In secondo luogo, questa statua che, vista da lontano e al buio, non fa pensar benissimo,


e da ultimo la comida, muy rica y bonita ma piena di imprevisti. Ordiniamo la solita jarra di limonata fresca e invece ci portano la chicha morada, bevanda ottenuta dalla fermentazione del mais morado (quello scuro, viola) con una punta di anans. E' buona ma TROPPO dolce e densa, pare uno sciroppo. Eppure qui si beve al pasto... Anche vero che i peruviani non bevono quasi mai acqua: bibite gassate, zuccherate, colorate di ogni genere... Ma acqua mai.


Inoltre ci viene portato un antipasto senza che lo si sia ordinato. Un caldo, una zuppa brodosa. Sembra buona, ma, appena mescolata, ne sorte fuori una zampa intera di gallina. E poi il collo ossuto, e un fegatino. OH NO.




Arriva poi la portata principale e una cosa è quasi certa: ci verrà la gotta a breve.

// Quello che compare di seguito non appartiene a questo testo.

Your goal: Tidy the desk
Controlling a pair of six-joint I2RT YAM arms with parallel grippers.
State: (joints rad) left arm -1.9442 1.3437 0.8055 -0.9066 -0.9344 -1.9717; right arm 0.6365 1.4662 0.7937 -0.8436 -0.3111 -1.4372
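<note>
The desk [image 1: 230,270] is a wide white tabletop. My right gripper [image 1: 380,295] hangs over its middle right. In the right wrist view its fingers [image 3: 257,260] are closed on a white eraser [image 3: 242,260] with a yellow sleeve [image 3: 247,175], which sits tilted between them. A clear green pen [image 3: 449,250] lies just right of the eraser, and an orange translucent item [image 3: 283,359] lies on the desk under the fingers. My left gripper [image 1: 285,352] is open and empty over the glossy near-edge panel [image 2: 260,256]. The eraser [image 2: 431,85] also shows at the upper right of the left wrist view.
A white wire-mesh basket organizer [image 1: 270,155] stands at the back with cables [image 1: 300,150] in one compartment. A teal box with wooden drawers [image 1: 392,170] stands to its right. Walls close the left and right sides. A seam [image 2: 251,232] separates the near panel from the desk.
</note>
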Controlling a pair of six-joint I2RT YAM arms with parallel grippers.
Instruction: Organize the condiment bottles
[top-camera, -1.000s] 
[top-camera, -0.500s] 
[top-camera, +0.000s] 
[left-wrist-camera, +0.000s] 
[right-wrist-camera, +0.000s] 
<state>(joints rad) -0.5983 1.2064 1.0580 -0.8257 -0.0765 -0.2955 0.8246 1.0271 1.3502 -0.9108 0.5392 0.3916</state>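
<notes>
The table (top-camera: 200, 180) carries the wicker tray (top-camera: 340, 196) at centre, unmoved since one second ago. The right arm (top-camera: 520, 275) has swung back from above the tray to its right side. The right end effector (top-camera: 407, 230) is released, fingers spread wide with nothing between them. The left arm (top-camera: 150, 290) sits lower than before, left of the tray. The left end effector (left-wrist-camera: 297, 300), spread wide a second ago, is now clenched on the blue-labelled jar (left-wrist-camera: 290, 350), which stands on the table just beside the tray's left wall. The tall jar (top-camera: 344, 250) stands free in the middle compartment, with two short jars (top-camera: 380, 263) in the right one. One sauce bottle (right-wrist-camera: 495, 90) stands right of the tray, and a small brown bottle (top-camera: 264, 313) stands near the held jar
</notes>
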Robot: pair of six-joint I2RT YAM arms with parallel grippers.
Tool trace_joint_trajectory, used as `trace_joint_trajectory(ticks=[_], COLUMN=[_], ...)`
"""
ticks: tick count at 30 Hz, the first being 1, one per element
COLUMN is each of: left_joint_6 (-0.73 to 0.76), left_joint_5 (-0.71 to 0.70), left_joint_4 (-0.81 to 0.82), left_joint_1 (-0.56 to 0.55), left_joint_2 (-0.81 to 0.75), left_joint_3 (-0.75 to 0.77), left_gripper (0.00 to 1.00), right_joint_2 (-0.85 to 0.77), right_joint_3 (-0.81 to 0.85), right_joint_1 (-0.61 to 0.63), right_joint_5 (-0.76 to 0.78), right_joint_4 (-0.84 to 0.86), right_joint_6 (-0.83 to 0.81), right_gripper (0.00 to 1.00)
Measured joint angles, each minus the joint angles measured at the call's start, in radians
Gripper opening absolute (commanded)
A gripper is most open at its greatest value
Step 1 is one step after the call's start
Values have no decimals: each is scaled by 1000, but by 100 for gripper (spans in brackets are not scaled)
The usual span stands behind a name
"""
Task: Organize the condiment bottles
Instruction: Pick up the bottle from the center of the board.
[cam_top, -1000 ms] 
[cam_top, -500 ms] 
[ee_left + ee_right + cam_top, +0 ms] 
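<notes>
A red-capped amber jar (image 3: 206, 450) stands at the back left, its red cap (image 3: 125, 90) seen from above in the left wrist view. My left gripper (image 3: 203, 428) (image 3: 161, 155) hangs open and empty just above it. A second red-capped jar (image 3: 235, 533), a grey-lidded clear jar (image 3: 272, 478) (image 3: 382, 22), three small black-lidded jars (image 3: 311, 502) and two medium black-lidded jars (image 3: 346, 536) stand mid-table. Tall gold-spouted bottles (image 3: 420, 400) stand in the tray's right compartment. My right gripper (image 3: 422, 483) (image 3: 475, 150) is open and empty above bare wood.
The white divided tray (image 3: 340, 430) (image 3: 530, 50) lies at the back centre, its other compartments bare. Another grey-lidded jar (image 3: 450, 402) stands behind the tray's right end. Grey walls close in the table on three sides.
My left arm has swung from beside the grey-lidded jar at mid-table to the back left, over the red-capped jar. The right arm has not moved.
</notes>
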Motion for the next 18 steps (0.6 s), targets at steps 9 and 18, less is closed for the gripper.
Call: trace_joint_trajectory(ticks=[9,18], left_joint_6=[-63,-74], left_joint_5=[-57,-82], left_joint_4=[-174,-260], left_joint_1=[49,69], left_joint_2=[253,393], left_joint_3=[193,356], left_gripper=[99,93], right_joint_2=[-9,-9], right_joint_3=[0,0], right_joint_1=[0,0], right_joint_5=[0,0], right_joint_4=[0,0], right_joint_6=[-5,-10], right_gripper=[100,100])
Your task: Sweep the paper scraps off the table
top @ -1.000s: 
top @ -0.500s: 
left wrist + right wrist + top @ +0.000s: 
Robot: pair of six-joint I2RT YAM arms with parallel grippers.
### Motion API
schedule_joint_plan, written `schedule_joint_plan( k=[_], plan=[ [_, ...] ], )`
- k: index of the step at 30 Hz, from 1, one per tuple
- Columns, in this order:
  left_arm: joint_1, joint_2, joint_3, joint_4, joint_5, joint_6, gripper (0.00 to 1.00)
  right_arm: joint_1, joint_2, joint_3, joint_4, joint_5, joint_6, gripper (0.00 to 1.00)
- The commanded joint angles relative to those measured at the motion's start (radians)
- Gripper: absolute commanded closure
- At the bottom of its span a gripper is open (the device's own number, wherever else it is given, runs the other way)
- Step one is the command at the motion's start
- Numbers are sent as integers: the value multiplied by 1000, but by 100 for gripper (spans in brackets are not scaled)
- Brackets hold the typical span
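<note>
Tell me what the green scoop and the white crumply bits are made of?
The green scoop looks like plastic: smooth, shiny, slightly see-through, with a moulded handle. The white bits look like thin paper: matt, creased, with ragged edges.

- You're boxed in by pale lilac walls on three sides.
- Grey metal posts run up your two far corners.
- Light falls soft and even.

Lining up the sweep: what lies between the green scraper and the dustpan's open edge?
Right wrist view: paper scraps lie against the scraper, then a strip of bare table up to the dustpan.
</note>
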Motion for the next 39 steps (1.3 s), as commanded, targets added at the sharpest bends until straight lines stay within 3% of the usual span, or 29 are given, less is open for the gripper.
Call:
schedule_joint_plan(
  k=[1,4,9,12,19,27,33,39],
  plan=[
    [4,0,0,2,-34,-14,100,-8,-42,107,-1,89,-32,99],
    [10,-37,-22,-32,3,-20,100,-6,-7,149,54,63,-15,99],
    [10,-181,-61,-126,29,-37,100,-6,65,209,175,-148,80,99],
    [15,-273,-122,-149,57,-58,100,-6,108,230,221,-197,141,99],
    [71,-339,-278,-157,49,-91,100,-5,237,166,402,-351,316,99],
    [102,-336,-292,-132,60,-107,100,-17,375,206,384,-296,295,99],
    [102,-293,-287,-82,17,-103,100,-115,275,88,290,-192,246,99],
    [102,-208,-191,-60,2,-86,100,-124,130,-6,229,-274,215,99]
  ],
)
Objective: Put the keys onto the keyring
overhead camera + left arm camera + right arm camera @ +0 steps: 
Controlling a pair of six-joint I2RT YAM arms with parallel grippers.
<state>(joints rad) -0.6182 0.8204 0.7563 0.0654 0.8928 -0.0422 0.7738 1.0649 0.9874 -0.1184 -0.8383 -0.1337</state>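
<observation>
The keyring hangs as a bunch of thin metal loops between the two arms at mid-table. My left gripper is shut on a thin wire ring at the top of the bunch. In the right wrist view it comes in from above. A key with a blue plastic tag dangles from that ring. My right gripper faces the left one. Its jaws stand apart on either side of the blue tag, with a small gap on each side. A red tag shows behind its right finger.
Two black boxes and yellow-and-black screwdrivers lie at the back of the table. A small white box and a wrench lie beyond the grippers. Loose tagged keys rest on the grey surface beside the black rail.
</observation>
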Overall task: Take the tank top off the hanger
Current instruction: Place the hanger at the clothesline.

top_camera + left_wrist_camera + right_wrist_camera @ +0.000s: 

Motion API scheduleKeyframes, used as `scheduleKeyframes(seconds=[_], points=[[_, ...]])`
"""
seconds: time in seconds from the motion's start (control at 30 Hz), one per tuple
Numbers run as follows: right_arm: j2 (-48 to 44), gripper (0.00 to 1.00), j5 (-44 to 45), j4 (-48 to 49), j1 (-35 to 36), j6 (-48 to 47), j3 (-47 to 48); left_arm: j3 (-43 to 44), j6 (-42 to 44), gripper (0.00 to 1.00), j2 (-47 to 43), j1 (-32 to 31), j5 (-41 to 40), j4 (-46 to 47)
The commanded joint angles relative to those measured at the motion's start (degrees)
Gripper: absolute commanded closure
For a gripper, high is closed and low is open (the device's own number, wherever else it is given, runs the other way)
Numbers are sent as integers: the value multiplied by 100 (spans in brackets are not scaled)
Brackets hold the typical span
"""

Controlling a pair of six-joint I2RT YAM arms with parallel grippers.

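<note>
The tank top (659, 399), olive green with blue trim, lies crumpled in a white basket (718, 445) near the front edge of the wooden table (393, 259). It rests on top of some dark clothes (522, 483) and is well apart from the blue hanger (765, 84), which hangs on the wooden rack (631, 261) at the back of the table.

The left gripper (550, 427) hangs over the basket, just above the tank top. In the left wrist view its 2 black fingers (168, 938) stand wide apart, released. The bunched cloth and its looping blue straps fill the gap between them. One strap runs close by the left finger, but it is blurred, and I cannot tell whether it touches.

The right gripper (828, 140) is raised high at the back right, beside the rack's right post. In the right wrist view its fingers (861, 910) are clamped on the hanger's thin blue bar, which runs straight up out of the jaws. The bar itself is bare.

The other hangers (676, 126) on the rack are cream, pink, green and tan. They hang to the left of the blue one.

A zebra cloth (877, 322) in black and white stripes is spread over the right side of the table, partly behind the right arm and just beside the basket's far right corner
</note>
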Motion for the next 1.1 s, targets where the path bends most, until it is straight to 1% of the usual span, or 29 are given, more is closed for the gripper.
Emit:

Satolli, facciamo spesa di frutta e acqua per domani. Attraversiamo la zona del mercato ed è subito carnevale di Rio, ma meno allegro.
C'è veramente tanta, tanta povera gente che si affanna a tirare a campare sul nulla o quasi.
Gente che vive in condizioni dis-umane, non dignitose, al di sotto di ogni soglia dell'accettabile. Non sono i più, ma sono molti. Da turista del primo mondo il mio sguardo è appannato, e non coglie nè comprenderà mai appieno. Vedere, se non altro, conoscere, permette di avere coscienza, in senso stretto e lato. Il mondo è anche questa cosa qui. Forse, soprattutto, questa cosa qui. Grande e terribile.